ふり返れば


(その四)


そうですねえ、長崎県の小さな漁村に家族六人たどり着いた
のは昭和21年の四月の初めでした。

広島の大竹港に入港して一週間足止めくって、やっと出発を
許され駅の大鏡に自分の姿を写して仰天しました。そこに立
っていたのは長い髪を垂らして黄色い顔をした幽鬼だったか
らです。

列車に乗り込むのがまた大変。まだ五十代だった父は窓から
私達を押し込みました。それでも、鈴なりの列車の窓の外に
は長閑な田園風景が広がり、満開の桜が私達を迎えてくれて

いました。

「サイタ サイタ サクラガ サイタ」
同世代の方は覚えていらっしゃるでしよう。
そう、一年生の国語の教科書で最初に習うページでしたねえ。

本物の桜を生まれて初めてみました。
“あぁ日本だ、日本に帰って来たんだ”私は胸を熱くして
見入っておりました。

父の親戚の家に転がり込み、納戸の二階に落ち着くことが出来
ました。
母は、南瓜を一個どこからか買ってきて、家族六人の食事を作
りました。

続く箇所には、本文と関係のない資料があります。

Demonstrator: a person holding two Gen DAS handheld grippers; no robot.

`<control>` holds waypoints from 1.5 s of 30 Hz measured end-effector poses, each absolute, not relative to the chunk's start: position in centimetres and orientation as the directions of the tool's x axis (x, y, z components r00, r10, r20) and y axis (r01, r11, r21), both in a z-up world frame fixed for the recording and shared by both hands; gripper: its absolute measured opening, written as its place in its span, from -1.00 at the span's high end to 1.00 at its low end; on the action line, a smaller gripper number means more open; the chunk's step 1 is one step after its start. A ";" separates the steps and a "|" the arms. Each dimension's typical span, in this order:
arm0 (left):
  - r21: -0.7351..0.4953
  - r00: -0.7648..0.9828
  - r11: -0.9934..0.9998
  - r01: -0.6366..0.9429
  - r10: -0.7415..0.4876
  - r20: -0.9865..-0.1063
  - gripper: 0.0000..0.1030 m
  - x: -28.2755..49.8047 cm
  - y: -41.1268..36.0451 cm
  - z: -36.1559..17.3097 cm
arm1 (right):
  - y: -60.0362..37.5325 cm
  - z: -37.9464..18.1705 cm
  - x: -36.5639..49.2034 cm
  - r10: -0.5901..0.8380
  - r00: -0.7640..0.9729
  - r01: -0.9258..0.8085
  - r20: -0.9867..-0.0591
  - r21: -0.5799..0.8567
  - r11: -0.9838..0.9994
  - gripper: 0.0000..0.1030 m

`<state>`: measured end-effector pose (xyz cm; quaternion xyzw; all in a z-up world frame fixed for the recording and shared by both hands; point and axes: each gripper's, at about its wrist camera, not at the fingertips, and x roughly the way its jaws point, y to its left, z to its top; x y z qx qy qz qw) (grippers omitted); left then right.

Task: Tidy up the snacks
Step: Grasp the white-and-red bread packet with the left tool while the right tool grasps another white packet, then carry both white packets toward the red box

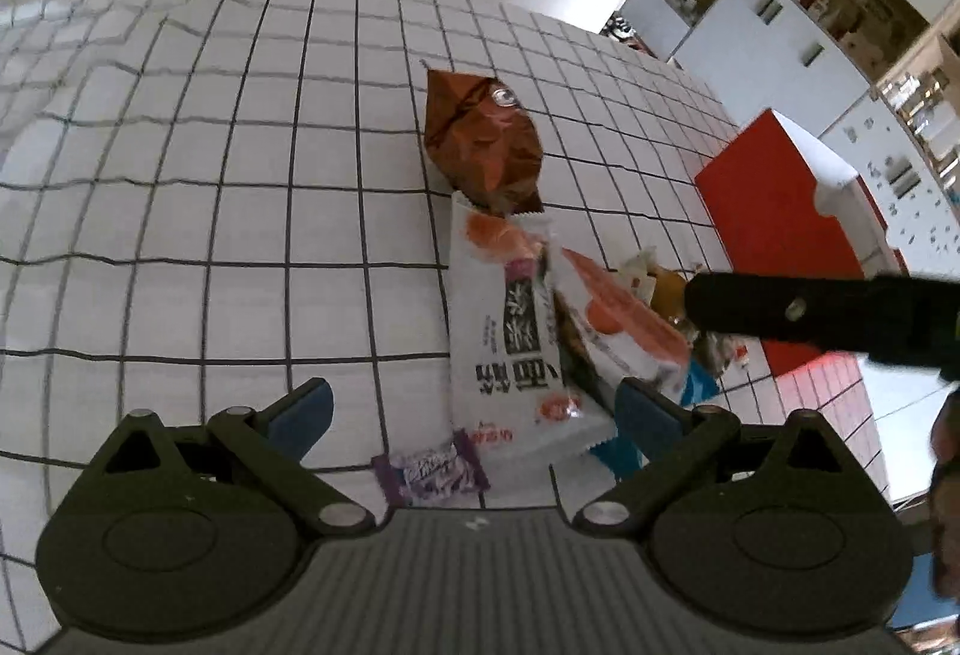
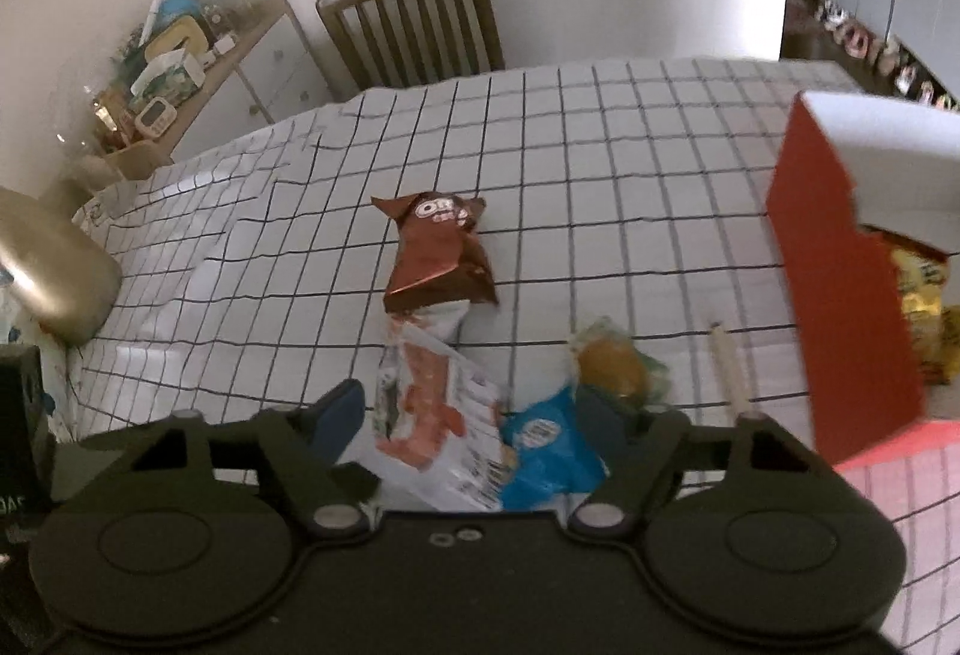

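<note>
Snack packets lie in a pile on the checked tablecloth (image 1: 180,211). A brown foil bag (image 1: 483,138) lies farthest; it also shows in the right wrist view (image 2: 438,253). A long white packet (image 1: 510,343) and a white-and-orange packet (image 1: 624,325) lie nearer, with a small purple candy (image 1: 429,469) in front. My left gripper (image 1: 474,415) is open, its fingers either side of the white packet's near end. My right gripper (image 2: 474,415) is open above the white-and-orange packet (image 2: 438,427) and a blue packet (image 2: 546,445). A red box (image 2: 840,307) stands at the right.
The red box (image 1: 780,211) holds a yellow bag (image 2: 924,307). A round yellow-green packet (image 2: 618,367) and a thin stick (image 2: 729,367) lie beside the pile. A wooden chair (image 2: 414,30) stands at the table's far side. A gold lamp shade (image 2: 54,271) is at the left. The right gripper's dark body (image 1: 840,319) crosses the left wrist view.
</note>
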<state>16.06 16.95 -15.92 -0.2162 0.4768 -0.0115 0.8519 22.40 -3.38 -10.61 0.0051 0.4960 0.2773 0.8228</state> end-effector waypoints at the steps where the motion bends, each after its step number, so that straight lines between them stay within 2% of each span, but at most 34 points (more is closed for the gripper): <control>1: -0.397 0.544 0.898 -0.189 -0.241 -0.804 -0.96 16.4 17.1 -16.1 | -3.1 -11.0 22.7 0.464 0.339 -0.443 -0.819 0.296 0.846 -0.40; 6: -0.411 0.530 0.895 -0.172 -0.268 -0.805 -0.95 17.8 16.7 -16.6 | -2.0 -12.6 23.9 0.450 0.295 -0.415 -0.843 0.311 0.855 -0.31; 13: -0.401 0.499 0.900 -0.171 -0.272 -0.823 -0.80 19.7 16.0 -17.5 | -2.0 -14.0 24.8 0.406 0.294 -0.390 -0.866 0.279 0.877 0.04; 14: -0.402 0.494 0.899 -0.173 -0.274 -0.825 -0.75 19.8 16.0 -17.6 | -2.1 -14.1 24.9 0.406 0.292 -0.388 -0.866 0.281 0.878 0.10; 15: -0.405 0.487 0.897 -0.177 -0.278 -0.828 -0.60 20.0 16.0 -17.8 | -2.2 -14.1 25.0 0.407 0.291 -0.385 -0.866 0.283 0.878 0.13; 20: -0.378 0.480 0.908 -0.182 -0.254 -0.840 -0.38 20.5 15.6 -17.7 | -2.8 -14.1 25.3 0.378 0.319 -0.361 -0.869 0.257 0.896 0.36; 22: -0.359 0.475 0.913 -0.195 -0.233 -0.849 0.00 20.7 15.5 -17.6 | -3.3 -14.1 25.3 0.380 0.322 -0.348 -0.867 0.265 0.899 0.41; 24: -0.350 0.465 0.912 -0.211 -0.222 -0.857 0.21 20.9 15.5 -17.6 | -3.6 -14.0 25.2 0.385 0.330 -0.339 -0.862 0.272 0.901 0.43; 28: -0.343 0.467 0.911 -0.229 -0.207 -0.860 0.34 20.6 15.4 -17.4 | -4.0 -13.5 24.7 0.395 0.343 -0.346 -0.852 0.276 0.897 0.45; 34: -0.341 0.472 0.911 -0.234 -0.200 -0.859 0.46 19.6 15.0 -16.7 | -5.0 -12.2 23.6 0.409 0.368 -0.349 -0.835 0.284 0.893 0.47; 45: -0.418 0.504 0.877 -0.237 -0.257 -0.824 0.47 16.9 14.2 -13.5 | -9.1 -9.3 20.7 0.435 0.421 -0.335 -0.796 0.310 0.890 0.48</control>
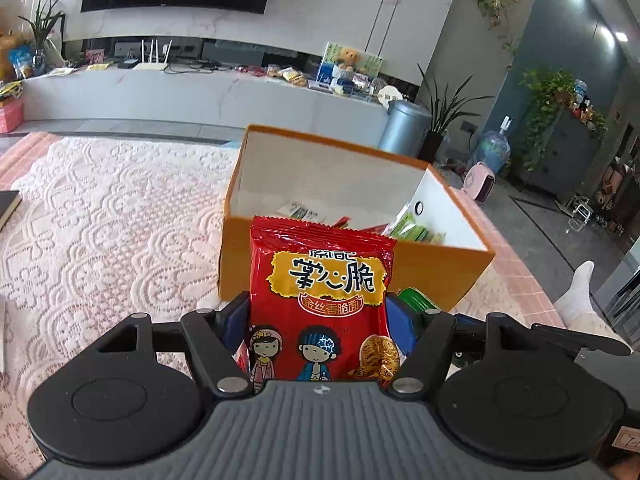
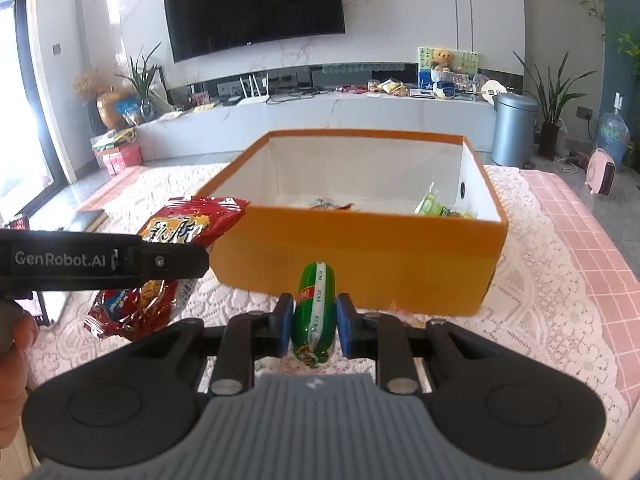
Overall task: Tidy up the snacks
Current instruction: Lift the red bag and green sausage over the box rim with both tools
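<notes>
The left gripper [image 1: 318,320] is clamped on a red crispy-noodle snack bag [image 1: 320,300], its blue pads [image 1: 234,320] pressing the bag's two sides so the packet stands upright with its cartoon-printed front facing the camera and its crimped top edge level with the near wall of the orange cardboard box [image 1: 440,272]. From the right wrist view the same bag [image 2: 168,272] is seen from the side, held above the tablecloth just left of the box's near left corner, with the left gripper's black arm crossing in front of it. The right gripper [image 2: 314,326] is closed on a green-wrapped sausage [image 2: 314,312], which stands nearly upright between the blue pads [image 2: 285,322], its lower end poking out beneath them and its upper end showing in front of the box's near wall [image 2: 360,260]. The box is open, white inside, and rests on a white lace tablecloth [image 1: 120,220] laid over a pink checked cover [image 2: 580,248]; on its floor lie a few packets, among them green wrappers [image 2: 434,206] against the right wall and a flat white sachet [image 2: 324,204] near the middle. Behind the table are a wall-mounted television [image 2: 256,4], a long white media console [image 2: 320,112] and a grey pedal bin [image 2: 514,128]
</notes>
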`<state>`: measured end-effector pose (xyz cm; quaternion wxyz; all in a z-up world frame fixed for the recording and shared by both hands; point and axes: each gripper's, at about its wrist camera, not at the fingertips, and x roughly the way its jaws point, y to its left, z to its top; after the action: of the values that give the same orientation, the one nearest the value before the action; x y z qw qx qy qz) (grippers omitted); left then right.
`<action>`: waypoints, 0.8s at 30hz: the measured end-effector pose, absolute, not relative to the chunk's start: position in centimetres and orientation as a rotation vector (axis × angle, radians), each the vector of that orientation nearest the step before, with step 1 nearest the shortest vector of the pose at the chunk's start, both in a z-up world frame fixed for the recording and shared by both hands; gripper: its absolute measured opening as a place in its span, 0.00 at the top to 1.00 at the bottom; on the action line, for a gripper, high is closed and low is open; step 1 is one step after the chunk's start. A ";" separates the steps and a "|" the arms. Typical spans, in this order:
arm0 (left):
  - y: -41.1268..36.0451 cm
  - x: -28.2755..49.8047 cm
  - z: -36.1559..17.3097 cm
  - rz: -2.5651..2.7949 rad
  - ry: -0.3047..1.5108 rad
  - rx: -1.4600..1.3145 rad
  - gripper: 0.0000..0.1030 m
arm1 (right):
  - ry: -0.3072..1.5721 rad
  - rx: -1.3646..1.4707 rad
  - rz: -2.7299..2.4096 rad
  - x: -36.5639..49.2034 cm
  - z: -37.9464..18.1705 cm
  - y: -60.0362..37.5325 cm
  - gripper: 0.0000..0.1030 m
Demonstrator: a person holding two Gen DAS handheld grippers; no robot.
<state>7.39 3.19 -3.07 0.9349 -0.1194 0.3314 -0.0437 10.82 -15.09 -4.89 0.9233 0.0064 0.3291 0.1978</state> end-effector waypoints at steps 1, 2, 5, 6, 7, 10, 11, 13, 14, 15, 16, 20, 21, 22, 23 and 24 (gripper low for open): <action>3.2 7.5 -3.0 -0.092 0.674 -0.244 0.23 | 0.675 0.021 0.404 11.0 -4.7 -15.3 0.80; 3.1 7.7 -2.8 -0.094 0.669 -0.244 0.23 | 0.675 0.027 0.402 11.1 -4.6 -15.5 0.80; 2.8 8.1 -2.2 -0.096 0.650 -0.227 0.23 | 0.666 0.029 0.387 11.5 -4.0 -16.0 0.80; 2.7 8.3 -2.0 -0.097 0.645 -0.221 0.23 | 0.661 0.028 0.379 11.7 -3.8 -16.2 0.80; 2.5 8.6 -1.8 -0.099 0.639 -0.216 0.23 | 0.656 0.029 0.373 11.8 -3.6 -16.3 0.80; 1.9 9.6 -1.3 -0.110 0.625 -0.199 0.23 | 0.643 0.034 0.358 12.6 -3.0 -16.8 0.80; 1.6 9.9 -1.1 -0.113 0.620 -0.191 0.23 | 0.639 0.035 0.354 13.0 -2.8 -17.0 0.80; 1.2 10.4 -0.9 -0.117 0.611 -0.175 0.23 | 0.631 0.033 0.346 13.6 -2.3 -17.3 0.80; 1.0 10.7 -0.8 -0.115 0.608 -0.165 0.23 | 0.626 0.029 0.343 13.9 -2.1 -17.4 0.80; 0.9 11.0 -0.7 -0.113 0.606 -0.155 0.23 | 0.620 0.025 0.339 14.2 -1.9 -17.5 0.80; 0.7 11.3 -0.7 -0.111 0.604 -0.147 0.23 | 0.615 0.019 0.337 14.5 -1.7 -17.5 0.80; 0.4 12.5 -0.6 -0.110 0.602 -0.137 0.23 | 0.601 0.003 0.332 16.0 -1.2 -17.7 0.80; 0.3 12.9 -0.6 -0.108 0.602 -0.135 0.23 | 0.599 -0.001 0.329 16.4 -1.1 -17.7 0.80; 0.2 13.2 -0.5 -0.105 0.603 -0.133 0.23 | 0.599 -0.004 0.328 16.8 -1.0 -17.7 0.81; 0.1 13.6 -0.5 -0.104 0.604 -0.131 0.23 | 0.599 -0.008 0.326 17.2 -0.9 -17.7 0.80; 0.1 13.9 -0.5 -0.104 0.606 -0.130 0.23 | 0.600 -0.010 0.325 17.6 -0.9 -17.8 0.81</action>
<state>13.93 0.07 -0.52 0.9511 -0.0637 0.2978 -0.0510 17.57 -17.76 -0.93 0.9424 -0.0049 0.2942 0.1593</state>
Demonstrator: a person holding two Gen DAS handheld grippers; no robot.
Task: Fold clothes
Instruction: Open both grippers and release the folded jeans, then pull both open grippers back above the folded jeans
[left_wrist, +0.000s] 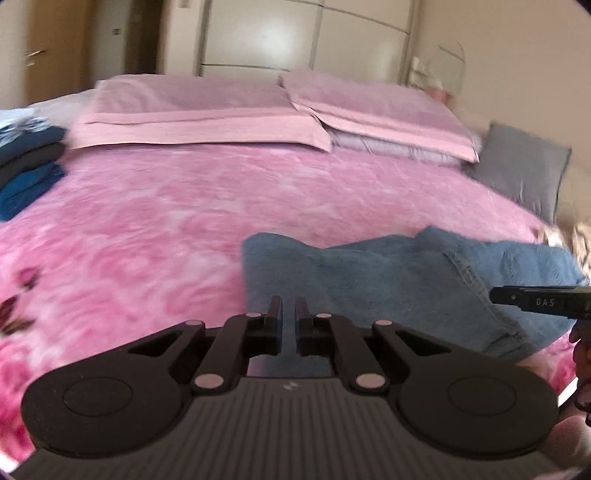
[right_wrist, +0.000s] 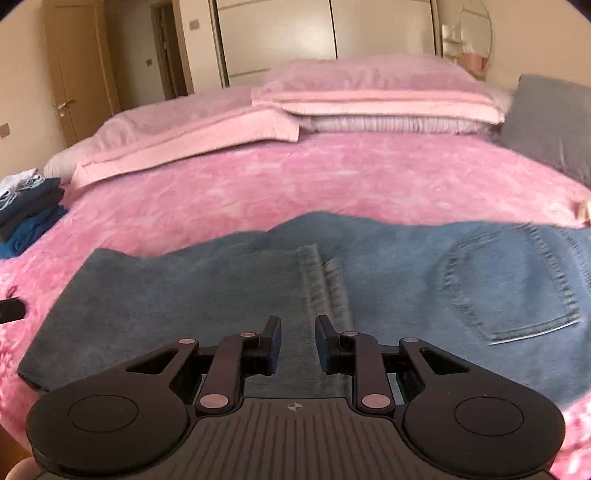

南瓜一個の入った「すいとん」です。美味しかった〜。




ある日、納戸の二階の我が家で、てすりに凭れて兄が口ずさんで
いました。

「泣くな 妹よ 妹よ泣くな〜
な〜けぇば〜 おさな〜いぃ ふたり〜し〜てぇ
こきょう〜を す〜て〜たぁ かいが〜な〜い〜〜♪♪」

あれから半世紀・・・

♪ な〜くぅな〜 いもとよ〜 いもとぉよぉなくな〜 ♪♪

辛い時、悲しい時、私は、いつもこの歌を口ずさんで来ました。

≪人生の並木路≫ はまだ続いております。